Brené Brown simply tells it like it is. She doesn’t write books that make promises about how you can easily improve or change your life. She says she herself has developed a fairly sensitive “bullsh*t meter” when it comes to self-help books, and this is not a self-help book. She is brutally honest about her own struggles and failures. Brown (PH.D, LMSW) is a well respected researcher and storyteller. Her insights into shame, authenticity, and belonging have been groundbreaking and are hugely encouraging. Another book of hers called Daring Greatly, is about having the courage to be vulnerable.
No one is perfect and when we inevitably fail, we suffer from shame and feelings of being “not enough.” We live our lives in fear of judgement. With perfectionism, shame is always lurking. Brown encourages us to choose authenticity and live a wholehearted life that cultivates courage, compassion, and connection, and lets go of the destructiveness of trying to be perfect. She says perfectionism is not the same as striving to be our best. It is about trying to gain approval. We all seek connection and long to belong and fit in.
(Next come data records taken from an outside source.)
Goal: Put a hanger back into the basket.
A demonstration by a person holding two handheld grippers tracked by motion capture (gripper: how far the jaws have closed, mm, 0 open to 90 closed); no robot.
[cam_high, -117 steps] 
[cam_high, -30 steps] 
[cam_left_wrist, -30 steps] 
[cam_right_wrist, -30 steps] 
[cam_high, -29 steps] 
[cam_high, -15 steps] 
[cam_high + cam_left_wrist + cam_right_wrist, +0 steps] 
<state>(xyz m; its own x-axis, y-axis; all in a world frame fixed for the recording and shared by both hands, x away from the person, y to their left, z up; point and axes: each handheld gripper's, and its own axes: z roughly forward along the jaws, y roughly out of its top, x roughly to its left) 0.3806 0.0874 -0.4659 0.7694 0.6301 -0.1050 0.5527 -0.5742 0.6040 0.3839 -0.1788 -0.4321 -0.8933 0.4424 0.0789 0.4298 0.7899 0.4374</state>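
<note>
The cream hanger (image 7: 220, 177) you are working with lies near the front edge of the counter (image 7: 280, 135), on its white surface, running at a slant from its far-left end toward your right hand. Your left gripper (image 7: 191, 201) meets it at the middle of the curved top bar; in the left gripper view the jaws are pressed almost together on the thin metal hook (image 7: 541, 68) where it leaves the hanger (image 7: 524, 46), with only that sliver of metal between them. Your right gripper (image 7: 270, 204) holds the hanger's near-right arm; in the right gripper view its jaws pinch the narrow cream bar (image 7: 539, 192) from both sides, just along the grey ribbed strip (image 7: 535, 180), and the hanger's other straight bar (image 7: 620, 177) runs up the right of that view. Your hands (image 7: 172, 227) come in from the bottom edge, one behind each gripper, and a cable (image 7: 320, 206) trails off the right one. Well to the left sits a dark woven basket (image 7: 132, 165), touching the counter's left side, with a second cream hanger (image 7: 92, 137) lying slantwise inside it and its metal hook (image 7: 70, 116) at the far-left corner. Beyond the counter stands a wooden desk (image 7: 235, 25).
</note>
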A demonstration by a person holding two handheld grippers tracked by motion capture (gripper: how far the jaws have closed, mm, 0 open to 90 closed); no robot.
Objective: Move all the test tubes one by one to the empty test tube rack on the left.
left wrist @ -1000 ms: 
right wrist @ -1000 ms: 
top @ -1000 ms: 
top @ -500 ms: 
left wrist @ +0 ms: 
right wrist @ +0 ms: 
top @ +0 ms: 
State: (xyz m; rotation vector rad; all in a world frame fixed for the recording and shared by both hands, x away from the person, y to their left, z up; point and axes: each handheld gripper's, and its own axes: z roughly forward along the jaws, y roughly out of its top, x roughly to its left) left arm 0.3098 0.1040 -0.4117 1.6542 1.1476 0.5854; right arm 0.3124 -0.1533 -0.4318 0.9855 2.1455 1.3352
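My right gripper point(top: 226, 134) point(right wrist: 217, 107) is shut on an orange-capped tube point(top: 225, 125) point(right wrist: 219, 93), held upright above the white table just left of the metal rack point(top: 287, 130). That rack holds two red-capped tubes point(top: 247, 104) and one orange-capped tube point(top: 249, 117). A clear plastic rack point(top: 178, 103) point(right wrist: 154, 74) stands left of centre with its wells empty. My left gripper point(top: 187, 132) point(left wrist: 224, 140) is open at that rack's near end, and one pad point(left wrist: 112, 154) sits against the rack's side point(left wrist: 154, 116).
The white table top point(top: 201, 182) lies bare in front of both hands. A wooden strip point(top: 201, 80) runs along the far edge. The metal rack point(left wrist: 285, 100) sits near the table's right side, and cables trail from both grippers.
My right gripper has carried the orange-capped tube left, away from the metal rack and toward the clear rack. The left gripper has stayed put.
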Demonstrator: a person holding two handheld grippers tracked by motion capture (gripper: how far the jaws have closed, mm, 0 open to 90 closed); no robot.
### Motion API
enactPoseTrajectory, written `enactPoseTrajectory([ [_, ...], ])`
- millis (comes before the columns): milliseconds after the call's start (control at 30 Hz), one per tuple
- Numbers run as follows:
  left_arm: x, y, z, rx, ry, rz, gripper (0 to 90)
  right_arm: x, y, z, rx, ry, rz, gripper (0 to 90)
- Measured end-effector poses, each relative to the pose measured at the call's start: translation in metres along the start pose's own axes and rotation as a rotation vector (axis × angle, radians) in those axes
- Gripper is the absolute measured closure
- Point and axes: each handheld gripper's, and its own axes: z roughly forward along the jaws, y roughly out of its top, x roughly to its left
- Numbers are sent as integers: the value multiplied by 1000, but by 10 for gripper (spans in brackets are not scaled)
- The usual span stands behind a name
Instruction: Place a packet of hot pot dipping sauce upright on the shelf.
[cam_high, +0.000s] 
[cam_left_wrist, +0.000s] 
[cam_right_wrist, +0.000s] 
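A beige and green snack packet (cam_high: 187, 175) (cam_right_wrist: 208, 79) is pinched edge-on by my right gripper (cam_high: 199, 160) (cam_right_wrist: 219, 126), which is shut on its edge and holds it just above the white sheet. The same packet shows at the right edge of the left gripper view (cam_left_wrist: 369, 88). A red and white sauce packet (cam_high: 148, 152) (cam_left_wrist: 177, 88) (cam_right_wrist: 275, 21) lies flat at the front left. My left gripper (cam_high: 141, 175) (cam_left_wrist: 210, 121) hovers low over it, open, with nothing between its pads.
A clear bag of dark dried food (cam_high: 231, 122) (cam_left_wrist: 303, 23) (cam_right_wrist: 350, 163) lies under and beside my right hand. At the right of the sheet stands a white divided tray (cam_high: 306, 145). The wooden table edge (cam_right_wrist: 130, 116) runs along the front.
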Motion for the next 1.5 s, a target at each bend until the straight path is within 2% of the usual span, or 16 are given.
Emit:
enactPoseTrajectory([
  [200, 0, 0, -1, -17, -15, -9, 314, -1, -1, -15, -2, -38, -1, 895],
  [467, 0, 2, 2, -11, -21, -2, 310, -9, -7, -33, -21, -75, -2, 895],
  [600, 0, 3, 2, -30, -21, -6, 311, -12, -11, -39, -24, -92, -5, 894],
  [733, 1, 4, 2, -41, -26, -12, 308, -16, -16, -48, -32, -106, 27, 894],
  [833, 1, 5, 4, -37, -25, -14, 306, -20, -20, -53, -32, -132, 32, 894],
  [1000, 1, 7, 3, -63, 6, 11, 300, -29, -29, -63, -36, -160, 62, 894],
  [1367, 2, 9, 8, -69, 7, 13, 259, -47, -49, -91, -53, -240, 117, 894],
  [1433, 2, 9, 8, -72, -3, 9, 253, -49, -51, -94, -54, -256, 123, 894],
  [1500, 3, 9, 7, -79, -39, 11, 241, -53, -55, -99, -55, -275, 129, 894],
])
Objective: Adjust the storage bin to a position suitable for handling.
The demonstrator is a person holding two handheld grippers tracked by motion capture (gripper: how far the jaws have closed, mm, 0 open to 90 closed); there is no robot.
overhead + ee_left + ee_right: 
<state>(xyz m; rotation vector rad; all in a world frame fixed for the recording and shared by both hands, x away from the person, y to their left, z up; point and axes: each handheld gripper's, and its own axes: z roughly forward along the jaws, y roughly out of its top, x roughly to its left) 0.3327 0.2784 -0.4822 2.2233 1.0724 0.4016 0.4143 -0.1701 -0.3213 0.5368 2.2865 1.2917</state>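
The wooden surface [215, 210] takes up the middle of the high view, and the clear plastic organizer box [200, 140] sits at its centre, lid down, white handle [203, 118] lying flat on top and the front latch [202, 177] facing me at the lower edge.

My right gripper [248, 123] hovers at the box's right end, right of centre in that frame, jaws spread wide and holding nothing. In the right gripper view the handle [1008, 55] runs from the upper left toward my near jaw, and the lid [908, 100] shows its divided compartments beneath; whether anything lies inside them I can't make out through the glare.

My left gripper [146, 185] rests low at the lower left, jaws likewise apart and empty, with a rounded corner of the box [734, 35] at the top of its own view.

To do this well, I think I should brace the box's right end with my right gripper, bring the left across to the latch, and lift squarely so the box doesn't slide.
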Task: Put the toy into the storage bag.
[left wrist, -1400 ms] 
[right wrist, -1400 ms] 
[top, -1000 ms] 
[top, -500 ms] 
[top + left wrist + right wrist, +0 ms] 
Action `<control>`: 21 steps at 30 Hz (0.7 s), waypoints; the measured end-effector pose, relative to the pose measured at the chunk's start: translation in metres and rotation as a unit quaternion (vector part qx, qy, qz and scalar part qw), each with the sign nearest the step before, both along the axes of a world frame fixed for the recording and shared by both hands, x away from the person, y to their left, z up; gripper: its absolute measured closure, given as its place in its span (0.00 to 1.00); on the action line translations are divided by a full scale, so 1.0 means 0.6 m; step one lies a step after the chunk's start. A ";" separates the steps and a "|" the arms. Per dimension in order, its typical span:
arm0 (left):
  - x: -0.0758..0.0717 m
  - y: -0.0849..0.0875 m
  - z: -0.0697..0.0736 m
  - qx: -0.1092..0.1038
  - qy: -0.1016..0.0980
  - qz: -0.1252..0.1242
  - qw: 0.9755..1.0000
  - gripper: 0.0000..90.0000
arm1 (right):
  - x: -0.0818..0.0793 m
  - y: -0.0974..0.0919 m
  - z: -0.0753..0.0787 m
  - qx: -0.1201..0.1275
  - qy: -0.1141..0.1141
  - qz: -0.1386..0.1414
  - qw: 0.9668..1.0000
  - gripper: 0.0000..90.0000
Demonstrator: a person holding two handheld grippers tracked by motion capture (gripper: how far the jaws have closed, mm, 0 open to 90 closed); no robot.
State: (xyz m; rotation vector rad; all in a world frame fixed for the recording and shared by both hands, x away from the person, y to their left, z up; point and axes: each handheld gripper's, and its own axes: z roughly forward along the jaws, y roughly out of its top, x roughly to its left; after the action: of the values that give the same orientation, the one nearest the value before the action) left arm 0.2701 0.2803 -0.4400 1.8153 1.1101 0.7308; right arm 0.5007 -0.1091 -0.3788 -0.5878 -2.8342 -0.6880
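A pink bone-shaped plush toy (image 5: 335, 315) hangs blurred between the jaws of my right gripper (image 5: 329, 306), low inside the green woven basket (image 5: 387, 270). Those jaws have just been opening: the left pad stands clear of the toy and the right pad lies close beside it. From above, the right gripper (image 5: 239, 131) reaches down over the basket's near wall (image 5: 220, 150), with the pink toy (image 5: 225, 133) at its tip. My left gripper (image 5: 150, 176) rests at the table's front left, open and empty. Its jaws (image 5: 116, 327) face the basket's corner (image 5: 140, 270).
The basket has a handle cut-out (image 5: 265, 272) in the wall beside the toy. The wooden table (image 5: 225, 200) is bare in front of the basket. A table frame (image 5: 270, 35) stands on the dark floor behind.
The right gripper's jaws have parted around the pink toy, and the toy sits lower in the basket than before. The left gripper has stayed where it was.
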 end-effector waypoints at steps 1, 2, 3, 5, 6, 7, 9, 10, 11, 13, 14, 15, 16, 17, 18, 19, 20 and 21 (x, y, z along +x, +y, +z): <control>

But she draws an interesting distinction here. Fitting in is not the same as belonging. Fitting in is about trying to become who we need to be in order to be accepted. Belonging, on the other hand, doesn’t require any change–we can embrace who we are and belong, as we are. Being authentic invites grace, joy and gratitude into our lives. Like Leonard Cohen says, “There is a crack in everything, that’s how the light gets in.”
This is an excellent guide to wholehearted living. This kind of book is so important in a world where we never seem to measure up to the ideals in the media or the impossible standards we set for ourselves.